**ACTION ITEM:**
Please give again exactly the lines from the top of the material through the line with "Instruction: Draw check"; omit each picture.

BEGIN DATASET EXTRACT

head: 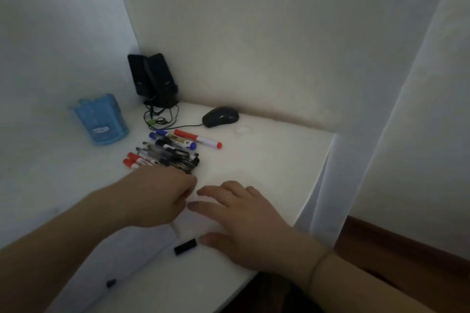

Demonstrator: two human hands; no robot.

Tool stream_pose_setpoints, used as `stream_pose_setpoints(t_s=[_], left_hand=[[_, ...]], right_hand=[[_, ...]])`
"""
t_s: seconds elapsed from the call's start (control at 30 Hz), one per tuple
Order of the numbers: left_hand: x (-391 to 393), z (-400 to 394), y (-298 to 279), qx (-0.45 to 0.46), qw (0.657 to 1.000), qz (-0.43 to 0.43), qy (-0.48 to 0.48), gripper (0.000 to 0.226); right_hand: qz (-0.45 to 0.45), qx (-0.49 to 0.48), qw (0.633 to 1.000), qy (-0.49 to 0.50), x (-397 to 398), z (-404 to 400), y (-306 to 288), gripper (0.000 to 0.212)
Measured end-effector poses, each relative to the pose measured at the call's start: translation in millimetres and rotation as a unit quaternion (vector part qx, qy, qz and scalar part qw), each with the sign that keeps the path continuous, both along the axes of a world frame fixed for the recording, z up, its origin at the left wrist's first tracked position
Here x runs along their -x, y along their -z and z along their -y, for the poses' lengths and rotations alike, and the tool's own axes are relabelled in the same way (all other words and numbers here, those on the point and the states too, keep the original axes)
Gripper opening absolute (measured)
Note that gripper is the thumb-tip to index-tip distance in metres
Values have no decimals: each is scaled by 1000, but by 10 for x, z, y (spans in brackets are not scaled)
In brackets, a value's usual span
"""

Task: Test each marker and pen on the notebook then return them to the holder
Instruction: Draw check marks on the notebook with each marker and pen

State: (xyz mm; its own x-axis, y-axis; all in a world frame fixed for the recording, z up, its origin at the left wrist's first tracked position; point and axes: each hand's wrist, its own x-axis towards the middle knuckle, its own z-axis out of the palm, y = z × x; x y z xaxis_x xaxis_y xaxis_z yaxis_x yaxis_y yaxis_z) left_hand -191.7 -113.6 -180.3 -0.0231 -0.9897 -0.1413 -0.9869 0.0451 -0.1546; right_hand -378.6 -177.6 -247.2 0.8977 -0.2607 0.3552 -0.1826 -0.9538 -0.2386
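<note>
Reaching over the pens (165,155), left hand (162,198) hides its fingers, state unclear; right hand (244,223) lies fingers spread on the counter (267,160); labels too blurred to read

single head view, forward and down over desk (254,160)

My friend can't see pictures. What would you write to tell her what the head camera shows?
Two hands reach over a white desk: the left hand curls at the near edge of a pile of markers and pens, the right hand is spread flat beside it. Behind stand a blue holder, black speakers and a dark mouse.
</note>
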Motion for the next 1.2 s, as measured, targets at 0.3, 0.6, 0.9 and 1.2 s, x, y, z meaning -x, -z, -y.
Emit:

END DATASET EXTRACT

**WRITTEN SOLUTION:**
head: 

Demonstrator: two human hands; no robot.

Tool stream_pose_setpoints, used as `stream_pose_setpoints(t_s=[_], left_hand=[[_, ...]], right_hand=[[_, ...]])`
"""
t_s: seconds elapsed from the call's start (control at 30 Hz), one per tuple
Order of the numbers: left_hand: x (-391 to 393), z (-400 to 394), y (-298 to 279), qx (-0.45 to 0.46), qw (0.657 to 1.000), qz (-0.43 to 0.43), qy (-0.48 to 0.48), gripper (0.000 to 0.226); right_hand: qz (-0.45 to 0.45), qx (-0.49 to 0.48), qw (0.633 to 1.000), qy (-0.49 to 0.50), x (-397 to 398), z (-404 to 400), y (-306 to 288), gripper (0.000 to 0.212)
Measured end-effector poses, each relative to the pose measured at the call's start: translation in millimetres and rotation as a unit quaternion (vector part qx, qy, qz and scalar part qw), each with the sign that keeps the path continuous, both along the axes of a world frame fixed for the recording, z up, its origin at the left wrist's first tracked position
Here x runs along their -x, y along their -z and z along their -y, for the poses' lengths and rotations alike, and the tool's own axes are relabelled in the same way (all other words and numbers here, those on the point and the states too, keep the original axes)
Gripper opening absolute (measured)
Note that gripper is the thumb-tip to index-tip distance in metres
Values have no decimals: each is scaled by 1000, but by 10 for x, z, y (spans in brackets are not scaled)
In brackets, a value's usual span
"""

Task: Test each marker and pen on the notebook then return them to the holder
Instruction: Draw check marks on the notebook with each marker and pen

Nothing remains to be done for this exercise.